BALTIMORE, Md. — Brand name prescription drugs are something many patients simply trust more than their generic (or no-name) alternatives. However, the cost of these drugs is taking a staggering toll on the American health care system. Researchers from Johns Hopkins Bloomberg School of Public Health find that opting for brand name prescriptions over generics costs the Medicare Part D program $1.7 billion more each year.
Although there are laws which promote the use of affordable generic drugs, the study finds both clinicians and patients requested a brand name drug over the generic 30 percent of the time in 2017. The Medicare Part D program offers coverage plans for outpatients 65 and older, as well as disability benefits. The coverage accounts for almost a third of the overall amount spent on prescription drugs in the U.S. alone.
Costly choices for American taxpayers
The study analyzed 169 million prescriptions, of which 8.5 million were name brand even though a generic version was available for each. Overall, 17 percent of the name brand drugs dispensed were requested by a doctor. Another 13.5 percent were requested by patients themselves.

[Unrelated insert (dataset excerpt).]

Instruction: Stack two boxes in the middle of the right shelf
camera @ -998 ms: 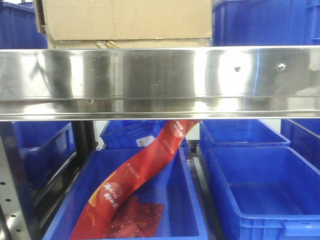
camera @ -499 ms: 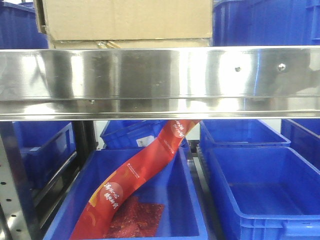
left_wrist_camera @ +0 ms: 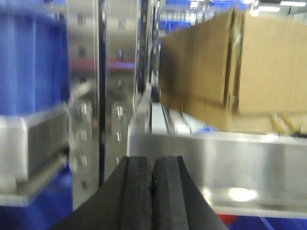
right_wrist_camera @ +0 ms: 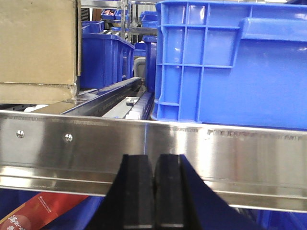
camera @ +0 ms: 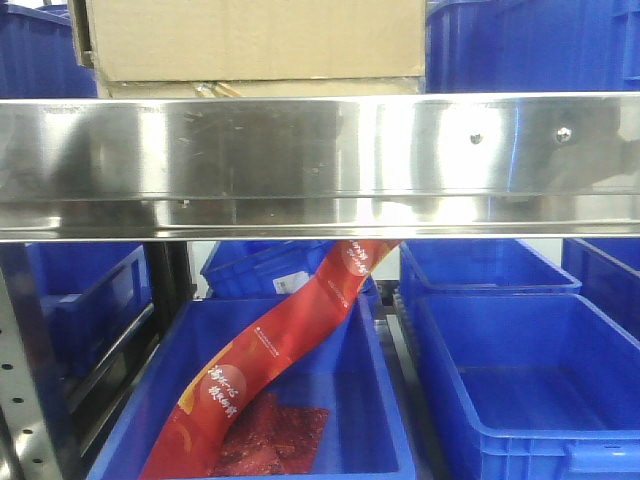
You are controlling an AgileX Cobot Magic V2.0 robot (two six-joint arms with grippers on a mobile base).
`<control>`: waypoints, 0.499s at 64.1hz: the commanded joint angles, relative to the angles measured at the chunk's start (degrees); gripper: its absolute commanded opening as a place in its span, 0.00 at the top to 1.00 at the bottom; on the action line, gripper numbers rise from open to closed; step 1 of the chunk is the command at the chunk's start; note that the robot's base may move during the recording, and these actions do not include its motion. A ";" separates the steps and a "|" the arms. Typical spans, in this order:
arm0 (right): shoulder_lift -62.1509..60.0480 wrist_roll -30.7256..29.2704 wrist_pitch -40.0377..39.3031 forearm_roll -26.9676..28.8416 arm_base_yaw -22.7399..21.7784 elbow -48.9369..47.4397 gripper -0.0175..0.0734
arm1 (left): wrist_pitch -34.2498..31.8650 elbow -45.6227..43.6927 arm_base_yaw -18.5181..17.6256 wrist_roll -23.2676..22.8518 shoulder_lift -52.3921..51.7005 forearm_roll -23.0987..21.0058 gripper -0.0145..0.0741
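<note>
A brown cardboard box [camera: 255, 38] sits on the steel shelf [camera: 320, 160], resting on a flatter cardboard piece. It also shows in the left wrist view [left_wrist_camera: 240, 67] and at the left edge of the right wrist view [right_wrist_camera: 38, 45]. My left gripper [left_wrist_camera: 152, 184] is shut and empty, in front of the shelf's front rail, left of the box. My right gripper [right_wrist_camera: 154, 189] is shut and empty, in front of the rail between the box and a blue crate [right_wrist_camera: 235, 62]. Neither gripper shows in the front view.
Blue crates [camera: 530, 45] stand on the shelf right of the box. Below the shelf are open blue bins [camera: 530, 380], one holding a long red packet strip [camera: 270, 360]. A perforated steel upright [left_wrist_camera: 86, 96] stands left of the box.
The front view has shifted very slightly; nothing else has visibly moved.
</note>
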 commanded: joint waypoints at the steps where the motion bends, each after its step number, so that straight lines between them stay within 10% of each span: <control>1: -0.21 0.00 -1.47 0.36 -0.32 0.00 0.99 | -1.85 1.43 -0.49 -2.12 -0.40 1.10 0.94; 32: -0.21 0.00 -1.47 0.36 -0.32 0.00 0.99 | -1.43 1.43 -3.23 -2.12 -0.40 1.29 0.94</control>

“Even with laws in place, requesting a brand name drug happens way more frequently than it should. This dispensing pattern results in exponentially higher costs for both the Medicare Part D program and patients,” says Gerard Anderson, Ph.D., a professor in the Department of Health Policy and Management, in a university release.
In the study, researchers analyzed a random sample of Medicare beneficiaries in 2017, along with 224 prescription drugs which all had at least one generic version available. Also, each of the drugs had at least 1,000 claims. Researchers determined the type of drug prescribed, the cost of the drugs in the Medicare Part D program, and the amount of money spent by the patient.
Results show that patients could have saved $161 million if their doctor requested generic drugs instead. Additionally, if the patients had requested the generic version, Americans could have saved an extra $109 million.
Why don’t people like generic drugs?
Current research indicates many patients are skeptical about the overall effectiveness of generic drugs, with three in 10 people preferring brand names and 46 percent asking their physician for these more recognizable drugs. Although only five percent of the drugs dispensed through the Medicare Part D program are name brand medications, researchers say the cost of branding medications is harmful to the program and patients.
The study discovered that $4.42 billion was spent on name brand prescription drugs that were not specifically selected by physicians or patients. Researchers recommend the program cut down on branding and offer generic drug options when available. Also, improving the perception of generic versions by clinicians is an important step in persuading patients to request generic options rather than the more expensive alternative.
“Patients should always be mindful of the extra costs for themselves and for taxpayers associated with requesting a brand-name prescription drug. Prescribing clinicians can also play an important role in educating their patients on the safety and effectiveness of generic drugs,” adds Ge Bai, Ph.D., CPA, associate professor at the Johns Hopkins Carey Business School.
The problem of prescription drug prices tends to be a uniquely American issue. A recent study found that drug prices in the U.S. are 2.56 times higher than they are in 32 other nations.
The findings appear in the journal JAMA Network Open.